Fed. R. Evid. 702. The Sixth Circuit has identified three specific Rule 702 requirements in
deciding the admissibility of proposed expert testimony. In re Scrap Metal Antitrust Litig., 527
F.3d 517, 528–29 (6th Cir. 2008). First, the proposed expert must have the requisite
qualifications, whether it be through “knowledge, skill, experience, training, or education.” Id. at
529 (quoting Fed. R. Evid. 702). Second, the testimony must be relevant, meaning that it “will
assist the trier of fact to understand the evidence or to determine a fact in issue.” Id. (quoting
Fed. R. Evid. 702). Third, the testimony must be reliable. Id.

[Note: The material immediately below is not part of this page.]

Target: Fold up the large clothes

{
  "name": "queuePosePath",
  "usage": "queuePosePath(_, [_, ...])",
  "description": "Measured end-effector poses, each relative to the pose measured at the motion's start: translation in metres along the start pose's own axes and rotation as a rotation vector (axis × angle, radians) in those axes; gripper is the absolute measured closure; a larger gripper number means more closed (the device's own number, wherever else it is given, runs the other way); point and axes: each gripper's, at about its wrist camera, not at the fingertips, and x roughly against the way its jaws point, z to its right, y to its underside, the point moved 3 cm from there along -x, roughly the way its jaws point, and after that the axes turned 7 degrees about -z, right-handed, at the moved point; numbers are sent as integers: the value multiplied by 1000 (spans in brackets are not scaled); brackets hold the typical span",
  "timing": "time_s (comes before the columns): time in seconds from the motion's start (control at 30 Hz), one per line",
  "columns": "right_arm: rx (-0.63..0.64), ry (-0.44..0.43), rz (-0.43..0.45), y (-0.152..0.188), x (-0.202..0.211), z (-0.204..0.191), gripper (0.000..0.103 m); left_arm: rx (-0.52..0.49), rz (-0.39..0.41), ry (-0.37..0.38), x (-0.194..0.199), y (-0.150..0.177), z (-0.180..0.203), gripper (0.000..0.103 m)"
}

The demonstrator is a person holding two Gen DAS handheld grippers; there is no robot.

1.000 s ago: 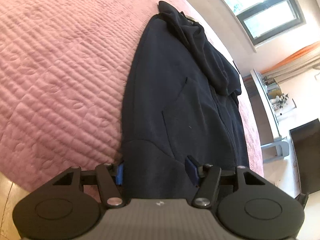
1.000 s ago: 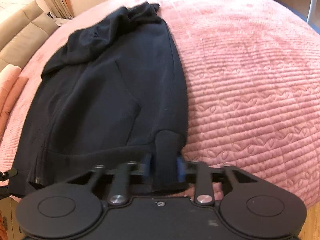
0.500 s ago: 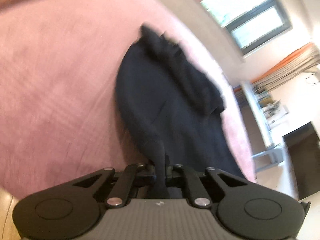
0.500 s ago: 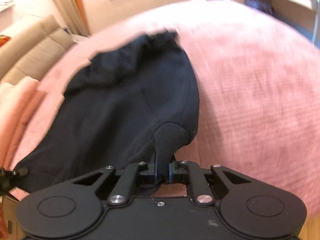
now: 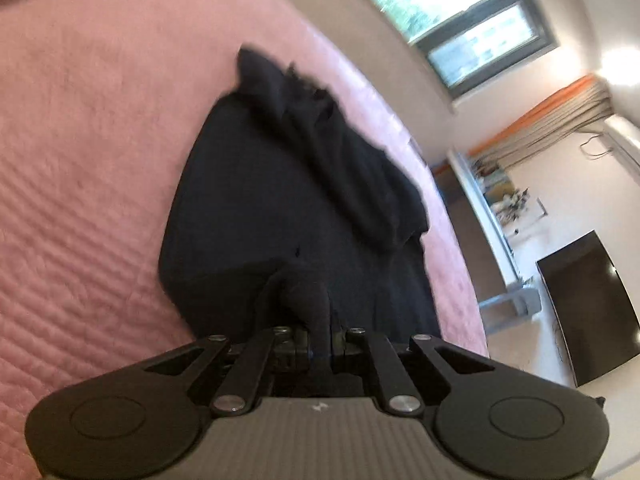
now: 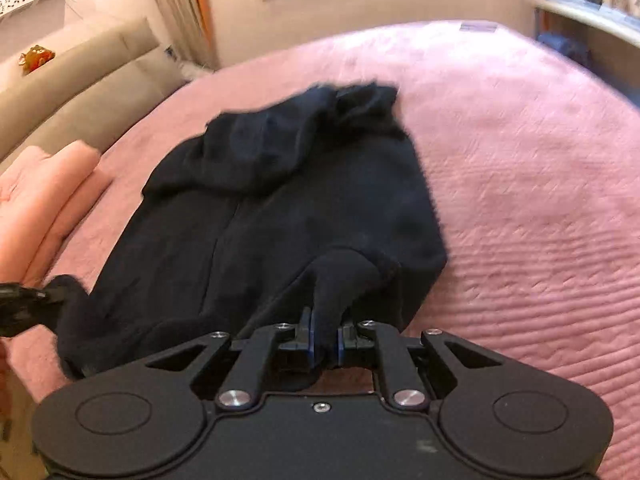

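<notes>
A dark navy hooded jacket [image 5: 256, 216] lies on a pink quilted bed [image 5: 80, 160]. The left gripper [image 5: 320, 340] and right gripper [image 6: 325, 340] each have their jaws clamped on its near hem, lifted off the bed.

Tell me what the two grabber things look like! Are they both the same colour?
Nearly! Both grippers are black, with two big round discs side by side, slanted bars and shiny silver bolts. The left gripper has a grey ribbed panel with a tiny white mark in the middle. The right gripper is black all over, with one small screw in the middle and blue pads inside its jaws. No cables or sleeves show.
</notes>
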Motion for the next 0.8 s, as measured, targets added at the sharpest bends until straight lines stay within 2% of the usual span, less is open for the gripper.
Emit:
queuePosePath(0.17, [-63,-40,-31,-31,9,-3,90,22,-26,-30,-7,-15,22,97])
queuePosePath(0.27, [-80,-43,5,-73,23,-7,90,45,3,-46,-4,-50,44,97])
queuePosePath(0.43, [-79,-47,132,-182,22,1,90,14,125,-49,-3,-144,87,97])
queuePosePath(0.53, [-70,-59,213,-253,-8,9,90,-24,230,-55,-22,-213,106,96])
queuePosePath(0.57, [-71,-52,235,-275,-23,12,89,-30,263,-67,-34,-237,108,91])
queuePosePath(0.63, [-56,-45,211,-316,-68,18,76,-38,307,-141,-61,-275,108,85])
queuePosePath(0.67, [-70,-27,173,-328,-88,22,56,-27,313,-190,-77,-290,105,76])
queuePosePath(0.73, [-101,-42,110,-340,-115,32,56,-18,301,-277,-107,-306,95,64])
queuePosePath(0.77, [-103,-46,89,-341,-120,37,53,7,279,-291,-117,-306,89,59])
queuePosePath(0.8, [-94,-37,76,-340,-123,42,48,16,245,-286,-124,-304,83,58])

The third prong of Rule 702 requires the Court to determine whether the testimony is
reliable. Rule 702 provides a number of standards by which a district court in its gatekeeper role
is to gauge reliability. A court should look to whether the testimony is based upon “sufficient
facts or data;” whether it is the “product of reliable principles and methods;” and whether the
expert “has applied these principles or methods reliably to the facts of the case.” In re Scrap
Metal., 527 F.3d at 529 (quoting Fed. R. Evid. 702). Additionally, a district court is to consider
“such factors as testing, peer review, publication, error rates, the existence and maintenance of
standards controlling the technique's operation, and general acceptance in the relevant scientific
[or technical] community.” United States v. Langan, 263 F.3d 613, 621 (6th Cir. 2001) (citing
Daubert, 509 U.S. at 593–94). The reliability inquiry is a flexible one, and the above factors are
not a “definitive checklist or test.” Daubert, 509 U.S. at 593.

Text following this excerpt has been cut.